Seriously though, I keep vaguely thinking about working towards a countryside migration (a five-year-plan kindof deal). Has anybody out there done it? I want to know your story... Or do you think I'm simply bonkers and I'd miss Starbucks too much?

Material dreams

I always was a dark wood girl. Everything in the family home is mahogany or rosewood and I loved the rich classic look of those dark pieces. But these days I can't get white oak off my mind. I love the subtler grain, the airy richness, the more omnipresent sense of the timber. I believe it started with that kitchen which I fell so hard for.

I think white oak would sit beautifully next to the Martha Sturdy resin piece I also want. As a third material next to the white oak and resin, I'm leaning towards clean-lined pieces lacquered in off-white for some sparkle and glamour.
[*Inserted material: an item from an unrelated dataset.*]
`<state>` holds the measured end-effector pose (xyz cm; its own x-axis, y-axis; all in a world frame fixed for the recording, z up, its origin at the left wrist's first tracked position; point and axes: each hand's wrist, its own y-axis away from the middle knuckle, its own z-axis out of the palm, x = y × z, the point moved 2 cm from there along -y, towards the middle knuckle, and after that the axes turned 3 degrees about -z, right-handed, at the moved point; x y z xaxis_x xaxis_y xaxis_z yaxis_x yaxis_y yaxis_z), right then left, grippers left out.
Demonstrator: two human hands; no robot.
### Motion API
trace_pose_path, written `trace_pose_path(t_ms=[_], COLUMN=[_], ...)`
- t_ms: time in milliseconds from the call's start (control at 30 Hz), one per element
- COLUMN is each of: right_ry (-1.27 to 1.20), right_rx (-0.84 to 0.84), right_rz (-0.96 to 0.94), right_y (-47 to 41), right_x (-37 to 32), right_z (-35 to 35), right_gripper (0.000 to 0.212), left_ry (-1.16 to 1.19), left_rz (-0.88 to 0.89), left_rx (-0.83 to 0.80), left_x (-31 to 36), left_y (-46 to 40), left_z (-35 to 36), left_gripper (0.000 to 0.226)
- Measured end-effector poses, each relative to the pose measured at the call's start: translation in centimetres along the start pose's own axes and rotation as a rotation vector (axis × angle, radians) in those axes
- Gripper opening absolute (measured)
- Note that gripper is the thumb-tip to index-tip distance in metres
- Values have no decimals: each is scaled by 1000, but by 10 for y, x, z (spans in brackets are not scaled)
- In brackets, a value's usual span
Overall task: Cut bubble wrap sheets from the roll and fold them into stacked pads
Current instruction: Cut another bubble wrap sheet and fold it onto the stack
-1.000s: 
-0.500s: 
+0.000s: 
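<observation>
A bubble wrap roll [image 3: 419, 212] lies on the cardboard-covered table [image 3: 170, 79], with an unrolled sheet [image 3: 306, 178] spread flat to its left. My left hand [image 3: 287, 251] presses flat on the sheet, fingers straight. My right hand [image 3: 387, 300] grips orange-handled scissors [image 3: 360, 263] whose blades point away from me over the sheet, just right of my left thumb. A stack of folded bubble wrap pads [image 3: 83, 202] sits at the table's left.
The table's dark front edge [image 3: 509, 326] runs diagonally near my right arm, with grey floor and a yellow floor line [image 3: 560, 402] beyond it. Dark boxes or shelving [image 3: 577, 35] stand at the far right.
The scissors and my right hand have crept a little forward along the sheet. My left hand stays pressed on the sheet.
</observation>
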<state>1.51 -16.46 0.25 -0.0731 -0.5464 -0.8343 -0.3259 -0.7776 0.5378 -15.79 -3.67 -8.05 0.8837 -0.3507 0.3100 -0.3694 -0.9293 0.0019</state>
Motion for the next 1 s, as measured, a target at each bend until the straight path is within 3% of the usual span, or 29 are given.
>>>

Of course, I cannot resist thinking beyond the furniture. For walls, I think a natural wallpaper would add amazing texture and warmth. And for floors, I'm smitten with polished concrete combined with this chevron (as opposed to herringbone) white bleached oak.

And, in the dream, all this sits in perfect contrast to the period features of a small, but perfectly proportioned Victorian charmer... Okay, back to earth. Even without that perfect house, the furniture I'm lusting after adds up to a hefty shopping list, so it will be gradual, but I'll get there... The Martha Sturdy coffee table will, I hope, be my next large purchase...

New scarf

As well as amazing furnishings and home accessories, Hollace Cluny also sells jewelry and textiles, including scarves and this had my name written all over it. Plus, it's grey (my fave colour) and perfectly light for a this in-between weather.

Toronto shopping

I had a fun day off! We've had sunny days that were still crisp and chilly, but today was downright warm and the last of the snow is melting to vague memory.

I rode the Queen streetcar west for eons to visit Queen West Antiques (1605 Queen St W). They have lots of streamlined teak pieces and although I didn't have anything in mind other than a visit, it's always worth checking their affordable-but-unique inventory. For Design Inc. fans, this is a store the team often shop at, especially for their more modern rooms.

Afterwards, I hopped the streetcar and went all the way east to the Distillery and after a quick visit at Fluid Living (ugh... not an enjoyable place to shop...), got myself a coffee at Balzac's.

After my coffee, a read and a few quick snaps, I headed to Klaus by Nienkamper. A friend is considering the Tom Dixon spheres for her stair-well and I'm shamelessly egging her on.

Finally, back on my own turf, I hopped off at Rosedale to visit Hollace Cluny, where I spec-ed the Martha Sturdy pieces. For those interested, the resin is food safe, maintains its colour (doesn't acquire patina) and is, in general, robust and well-wearing. I also checked out the womb chair upholstery options and, in general, chatted the staff up about a lot of their merchandise. Have I told you how much I love this store, the people who work there and their impeccable merchandise selections?

Julianne Moore

My current lust-home is Julianne Moore's Greenwich Village townhouse featured in the May 2006 World of Interiors (all these mags survived my Vogue-purge).

Love this look

This is from the Trend section of the Shopbop site and I simply adore this look. I've blogged my lust for the Loeffler Randall boots before, but now I want this entire outfit head-to-toe.

Sarah Leahy

This is artwork I need to see in person. Sarah Leahy repeatedly sands Plexiglass and then applies layers of ink wash to create these vivid and atmospheric images. The paintings are screwed directly to a white wall.

From an old volume of New American Paintings "The illusion of light and shadow is depicted, and actually exists, in the ink and the Plexiglass. They are not just the thing, but also the contents of the object- they are the making itself". She is represented by the Kim Foster Gallery.